● **TASK TO COMPLETE**:
With all images omitted, write out the records word for word.

● **MATERIAL FOR THE TASK**:

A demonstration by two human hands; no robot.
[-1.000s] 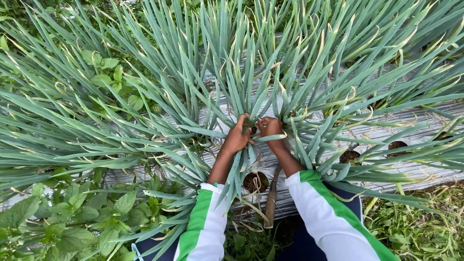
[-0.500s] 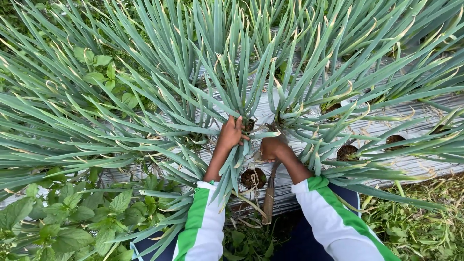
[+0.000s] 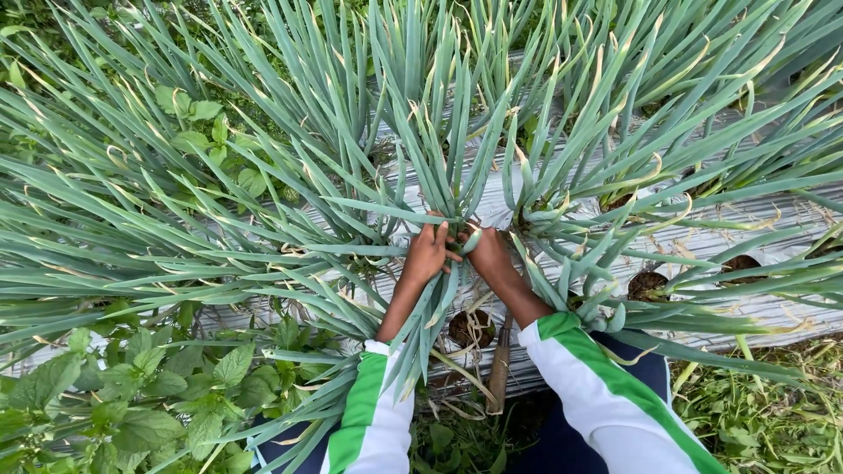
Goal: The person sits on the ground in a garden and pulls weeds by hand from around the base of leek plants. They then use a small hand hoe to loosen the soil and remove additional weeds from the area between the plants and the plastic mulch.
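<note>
- Since half a second ago your right hand [image 3: 489, 253] has come back up to meet your left hand [image 3: 428, 252]; both now press at the clump [image 3: 448, 175] base, so the work sits there again.
- Left grip is closed around leaves at the base. Right grip: you cannot tell, fingers are hidden.
- Clump stands at 12 o'clock from your hands, rooted in the silver mulch [image 3: 755, 307].
- Leaves crowd 9 and 3 o'clock; open room lies at 6, by the stick [image 3: 500, 369] and bare hole [image 3: 471, 327].

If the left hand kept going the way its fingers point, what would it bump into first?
The left hand is already at the base of the green onion clump, so probably its bunched leaves; depth is hard to judge.
</note>
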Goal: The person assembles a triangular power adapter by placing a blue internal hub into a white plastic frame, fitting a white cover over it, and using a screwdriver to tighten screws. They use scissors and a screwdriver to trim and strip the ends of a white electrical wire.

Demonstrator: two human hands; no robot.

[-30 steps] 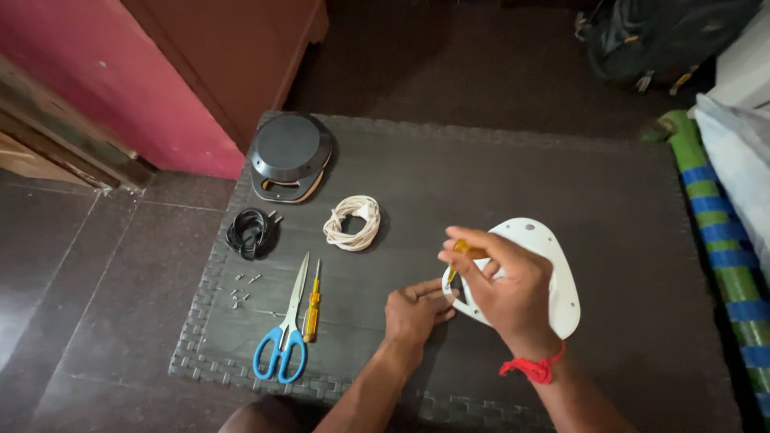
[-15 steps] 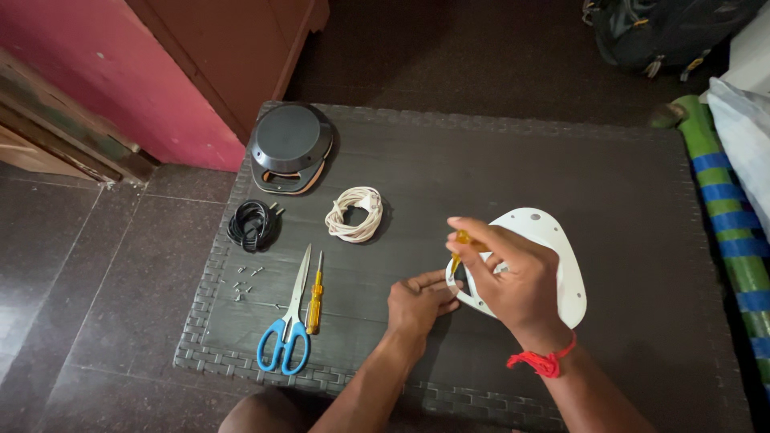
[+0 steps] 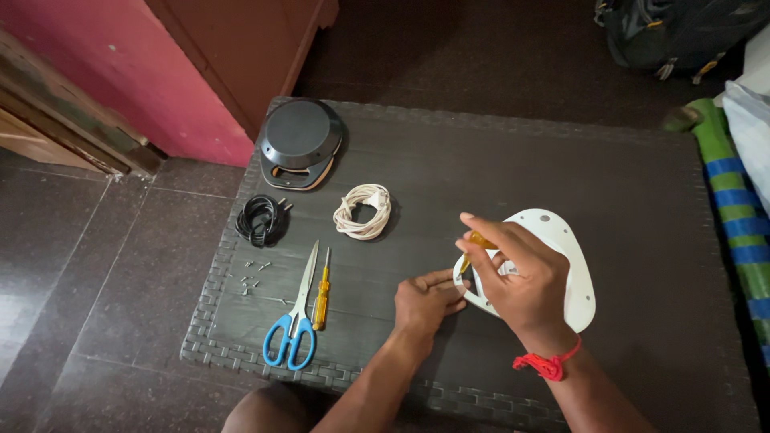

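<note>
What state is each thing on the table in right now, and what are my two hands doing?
White plate: flat on the table, steadied at its near edge.
Left hand: resting on the plate's edge.
Right hand: gripping an orange screwdriver, tip down at the plate.
Scissors: closed, lying flat.
Spare screwdriver: lying beside the scissors.
White cord: coiled.
Black cord: coiled.
Screws: loose, scattered.
Dark cover: lying flat.

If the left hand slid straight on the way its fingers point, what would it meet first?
The left hand points right, fingers already at the near edge of the white oval plate, so probably that plate, under the right hand; depth unclear.
</note>
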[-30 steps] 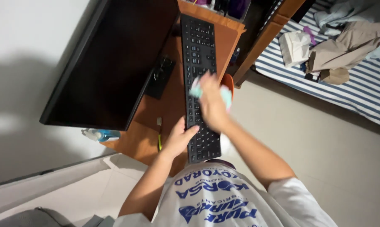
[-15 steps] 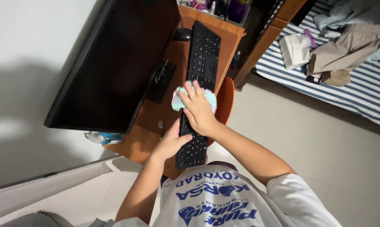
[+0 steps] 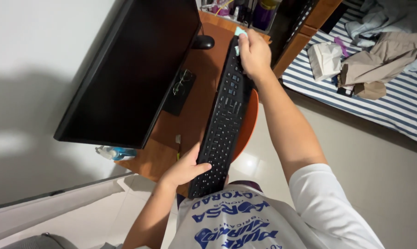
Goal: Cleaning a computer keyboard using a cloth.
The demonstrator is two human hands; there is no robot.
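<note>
Bedroom desk seen from above, w/ pale wall at left and tiled floor at right. Going left to right: a large dark monitor [image 3: 130, 69], flat and glossy, stands on the reddish-brown wooden desk [image 3: 197, 99]; a spray bottle [image 3: 111, 151] lies by the desk's near corner, and a pair of glasses [image 3: 182, 82] rests on the monitor's base. A black mouse [image 3: 203, 42] sits further back. The left hand [image 3: 184, 168] grips the near end of the long black keyboard [image 3: 223, 121], thumb over the keys, fingers underneath out of sight, apparently to steady it. The keyboard lies slanted along the desk's front edge, above an orange chair [image 3: 248, 121]. The right hand [image 3: 253, 54], arm stretched out, presses a pale green cloth [image 3: 240, 32], soft and bunched, onto the keyboard's far end; fingers closed over it. At far right, a blue-and-white striped bed [image 3: 393, 108] carries crumpled clothes.
</note>
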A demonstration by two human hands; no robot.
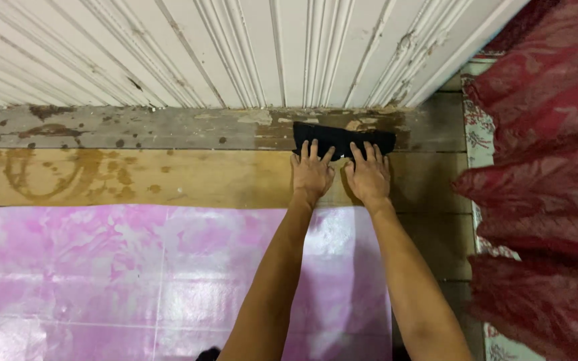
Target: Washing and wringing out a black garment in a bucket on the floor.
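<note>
To your left, stained bare wooden planks (122,177) run beside glossy pink marbled sheeting (102,267). Your left hand (312,172) and right hand (368,176) lie flat, fingers spread and released, pressing the near edge of a soft black cloth (342,137). Its long axis runs left-right along the ribbed white wall (235,53). Red patterned fabric (543,167) hangs at the right.

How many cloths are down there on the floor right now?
1: a black cloth on the wooden floorboards by the white wall, under the left hand and right hand.
</note>
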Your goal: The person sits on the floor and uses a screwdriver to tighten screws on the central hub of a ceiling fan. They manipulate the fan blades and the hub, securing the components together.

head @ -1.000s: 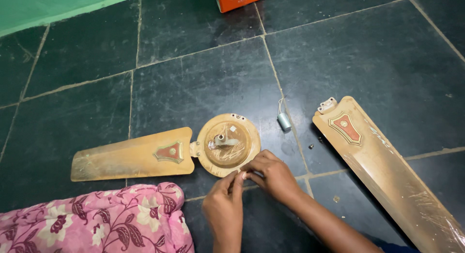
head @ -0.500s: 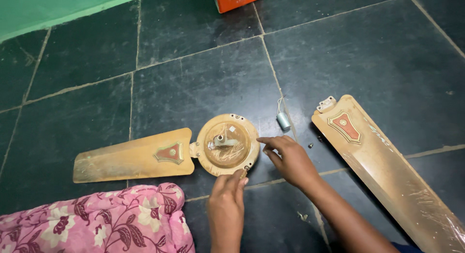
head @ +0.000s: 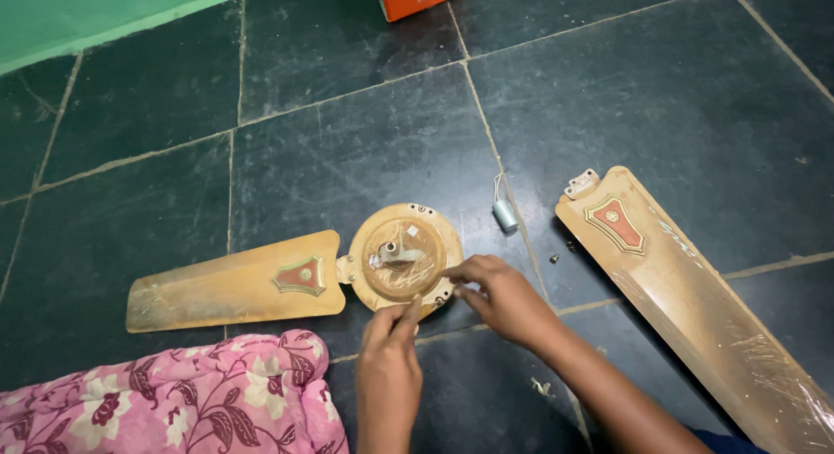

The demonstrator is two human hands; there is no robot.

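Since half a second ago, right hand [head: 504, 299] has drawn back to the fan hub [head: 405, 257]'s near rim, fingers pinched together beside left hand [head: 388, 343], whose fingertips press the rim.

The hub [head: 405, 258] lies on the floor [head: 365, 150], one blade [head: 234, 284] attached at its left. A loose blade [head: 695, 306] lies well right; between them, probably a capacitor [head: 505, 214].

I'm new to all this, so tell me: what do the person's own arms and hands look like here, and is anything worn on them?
Both are bare: the left hand and the right hand carry no gloves, and no rings, watch or bangles show. The forearms are uncovered too, with no sleeve down to the frame's lower edge. Only a small patch of blue cloth appears beside the right arm.
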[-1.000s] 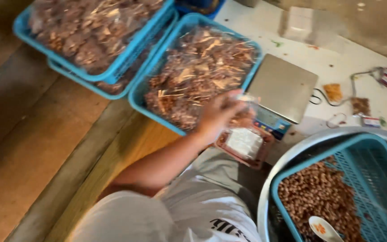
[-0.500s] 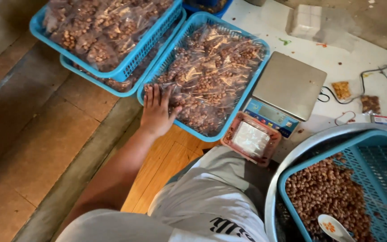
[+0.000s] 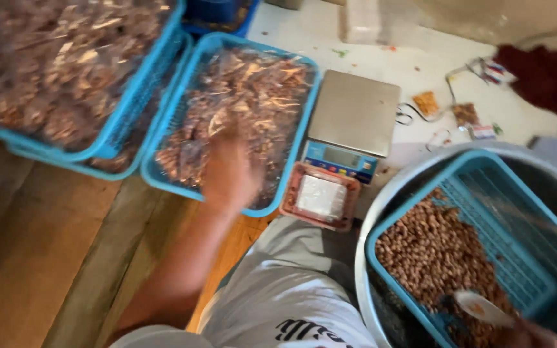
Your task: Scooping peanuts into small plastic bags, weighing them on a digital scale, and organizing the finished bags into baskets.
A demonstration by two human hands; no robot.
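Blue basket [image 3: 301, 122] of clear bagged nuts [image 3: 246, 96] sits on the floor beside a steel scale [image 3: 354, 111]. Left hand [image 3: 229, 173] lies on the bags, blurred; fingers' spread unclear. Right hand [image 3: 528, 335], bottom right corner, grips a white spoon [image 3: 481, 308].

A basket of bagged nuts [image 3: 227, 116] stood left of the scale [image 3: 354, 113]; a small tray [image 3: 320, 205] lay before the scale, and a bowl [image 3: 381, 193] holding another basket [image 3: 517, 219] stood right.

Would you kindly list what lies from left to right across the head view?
Stacked blue baskets of bagged nuts → blue basket under the left hand → scale → steel basin holding a basket of loose nuts.
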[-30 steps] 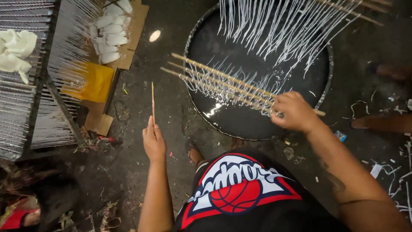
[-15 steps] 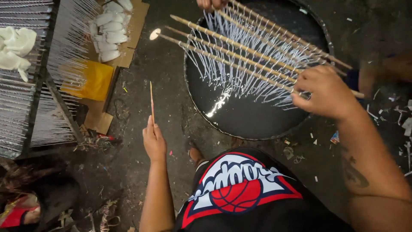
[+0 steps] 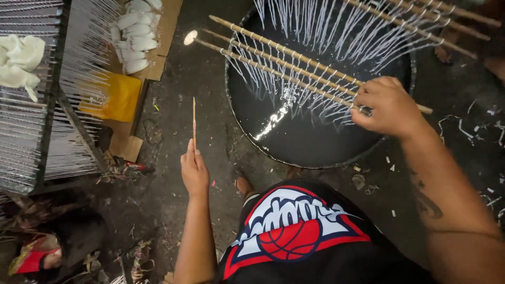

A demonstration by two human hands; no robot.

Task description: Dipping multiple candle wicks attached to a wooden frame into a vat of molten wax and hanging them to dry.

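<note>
My right hand grips the near ends of three long wooden rods. Rows of thin white wax-coated strings hang from these rods. They hang over a round black vat filled with shiny liquid. More rods with hanging white strings sit above the vat's far side. My left hand is out to the left, holding one thin bare stick that points away from me, apart from the vat.
A metal rack full of hanging white strings stands at the left. Beside it lie cardboard with white wax chunks, a yellow sheet and white lumps. Wax scraps litter the dark floor at the right.
My right hand has lifted and swung the three rods up and right over the vat, then eased them slightly left. The left hand with its stick has stayed put.
</note>
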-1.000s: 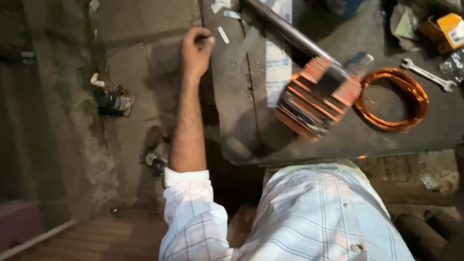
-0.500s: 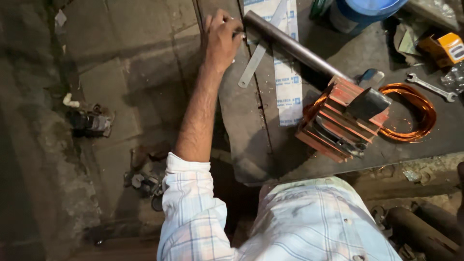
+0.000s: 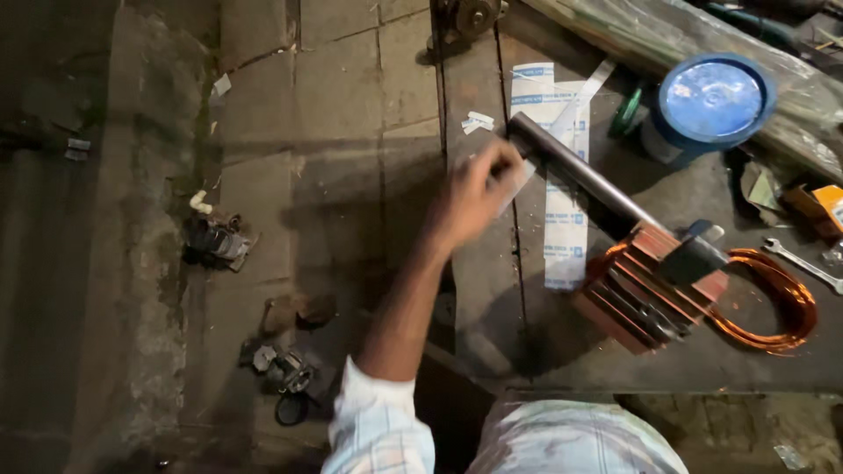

● **RESPONSE TO THE EXERCISE**:
A demonstration by two human hands; no robot.
[-1.000s] 
[-0.500s] 
[+0.000s] 
Goal: The person sits on the ground in a garden and pulls weeds by hand from around the base of leek plants. They then use a small hand hoe to loosen the soil and remove additional weeds from the area between the plants and the plastic mulch.
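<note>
- Since half a second ago your right hand [image 3: 489, 253] has come back up to meet your left hand [image 3: 428, 252]; both now press at the clump [image 3: 448, 175] base, so the work sits there again.
- Left grip is closed around leaves at the base. Right grip: you cannot tell, fingers are hidden.
- Clump stands at 12 o'clock from your hands, rooted in the silver mulch [image 3: 755, 307].
- Leaves crowd 9 and 3 o'clock; open room lies at 6, by the stick [image 3: 500, 369] and bare hole [image 3: 471, 327].

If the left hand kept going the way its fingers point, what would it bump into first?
The left hand is already at the base of the green onion clump, so probably its bunched leaves; depth is hard to judge.
</note>
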Goal: The person assembles a triangular power adapter by placing a blue internal hub into a white plastic frame, fitting a white cover over it, and using a screwdriver to tighten screws. They use scissors and a screwdriver to trim and strip the ends of a white electrical wire.

Demonstrator: two human hands; no robot.

[-30 steps] 
[-15 steps] 
[+0 steps] 

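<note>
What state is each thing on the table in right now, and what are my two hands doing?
White plate: flat on the table, steadied at its near edge.
Left hand: resting on the plate's edge.
Right hand: gripping an orange screwdriver, tip down at the plate.
Scissors: closed, lying flat.
Spare screwdriver: lying beside the scissors.
White cord: coiled.
Black cord: coiled.
Screws: loose, scattered.
Dark cover: lying flat.

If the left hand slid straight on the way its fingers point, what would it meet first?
The left hand points right, fingers already at the near edge of the white oval plate, so probably that plate, under the right hand; depth unclear.
</note>
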[-30 steps] 
[-15 steps] 
[+0 steps] 
Goal: Cleaning a computer keyboard using a cloth.
The demonstrator is two human hands; there is no robot.
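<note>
Bedroom desk seen from above, w/ pale wall at left and tiled floor at right. Going left to right: a large dark monitor [image 3: 130, 69], flat and glossy, stands on the reddish-brown wooden desk [image 3: 197, 99]; a spray bottle [image 3: 111, 151] lies by the desk's near corner, and a pair of glasses [image 3: 182, 82] rests on the monitor's base. A black mouse [image 3: 203, 42] sits further back. The left hand [image 3: 184, 168] grips the near end of the long black keyboard [image 3: 223, 121], thumb over the keys, fingers underneath out of sight, apparently to steady it. The keyboard lies slanted along the desk's front edge, above an orange chair [image 3: 248, 121]. The right hand [image 3: 253, 54], arm stretched out, presses a pale green cloth [image 3: 240, 32], soft and bunched, onto the keyboard's far end; fingers closed over it. At far right, a blue-and-white striped bed [image 3: 393, 108] carries crumpled clothes.
</note>
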A demonstration by two human hands; no robot.
Target: Washing and wringing out a black garment in a bucket on the floor.
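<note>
To your left, stained bare wooden planks (122,177) run beside glossy pink marbled sheeting (102,267). Your left hand (312,172) and right hand (368,176) lie flat, fingers spread and released, pressing the near edge of a soft black cloth (342,137). Its long axis runs left-right along the ribbed white wall (235,53). Red patterned fabric (543,167) hangs at the right.

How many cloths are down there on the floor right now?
1: a black cloth on the wooden floorboards by the white wall, under the left hand and right hand.
</note>
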Your goal: The person sits on the floor and uses a screwdriver to tighten screws on the central hub of a ceiling fan. They manipulate the fan blades and the hub, securing the components together.

head @ -1.000s: 
head @ -0.500s: 
head @ +0.000s: 

The demonstrator is two human hands; there is no robot.

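Since half a second ago, right hand [head: 504, 299] has drawn back to the fan hub [head: 405, 257]'s near rim, fingers pinched together beside left hand [head: 388, 343], whose fingertips press the rim.

The hub [head: 405, 258] lies on the floor [head: 365, 150], one blade [head: 234, 284] attached at its left. A loose blade [head: 695, 306] lies well right; between them, probably a capacitor [head: 505, 214].

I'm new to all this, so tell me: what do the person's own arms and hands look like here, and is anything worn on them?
Both are bare: the left hand and the right hand carry no gloves, and no rings, watch or bangles show. The forearms are uncovered too, with no sleeve down to the frame's lower edge. Only a small patch of blue cloth appears beside the right arm.
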[-1.000s] 
[-0.500s] 
[+0.000s] 
Your task: Scooping peanuts into small plastic bags, weighing them on a digital scale, and organizing the finished bags into baskets.
A demonstration by two human hands; no robot.
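Blue basket [image 3: 301, 122] of clear bagged nuts [image 3: 246, 96] sits on the floor beside a steel scale [image 3: 354, 111]. Left hand [image 3: 229, 173] lies on the bags, blurred; fingers' spread unclear. Right hand [image 3: 528, 335], bottom right corner, grips a white spoon [image 3: 481, 308].

A basket of bagged nuts [image 3: 227, 116] stood left of the scale [image 3: 354, 113]; a small tray [image 3: 320, 205] lay before the scale, and a bowl [image 3: 381, 193] holding another basket [image 3: 517, 219] stood right.

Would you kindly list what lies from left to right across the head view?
Stacked blue baskets of bagged nuts → blue basket under the left hand → scale → steel basin holding a basket of loose nuts.
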[-30 steps] 
[-15 steps] 
[+0 steps] 

A demonstration by two human hands; no robot.

Task description: Dipping multiple candle wicks attached to a wooden frame into a vat of molten wax and hanging them to dry.

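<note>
My right hand grips the near ends of three long wooden rods. Rows of thin white wax-coated strings hang from these rods. They hang over a round black vat filled with shiny liquid. More rods with hanging white strings sit above the vat's far side. My left hand is out to the left, holding one thin bare stick that points away from me, apart from the vat.
A metal rack full of hanging white strings stands at the left. Beside it lie cardboard with white wax chunks, a yellow sheet and white lumps. Wax scraps litter the dark floor at the right.
My right hand has lifted and swung the three rods up and right over the vat, then eased them slightly left. The left hand with its stick has stayed put.
</note>
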-1.000s: 
-0.500s: 
+0.000s: 

What the exercise asked for has been given in full.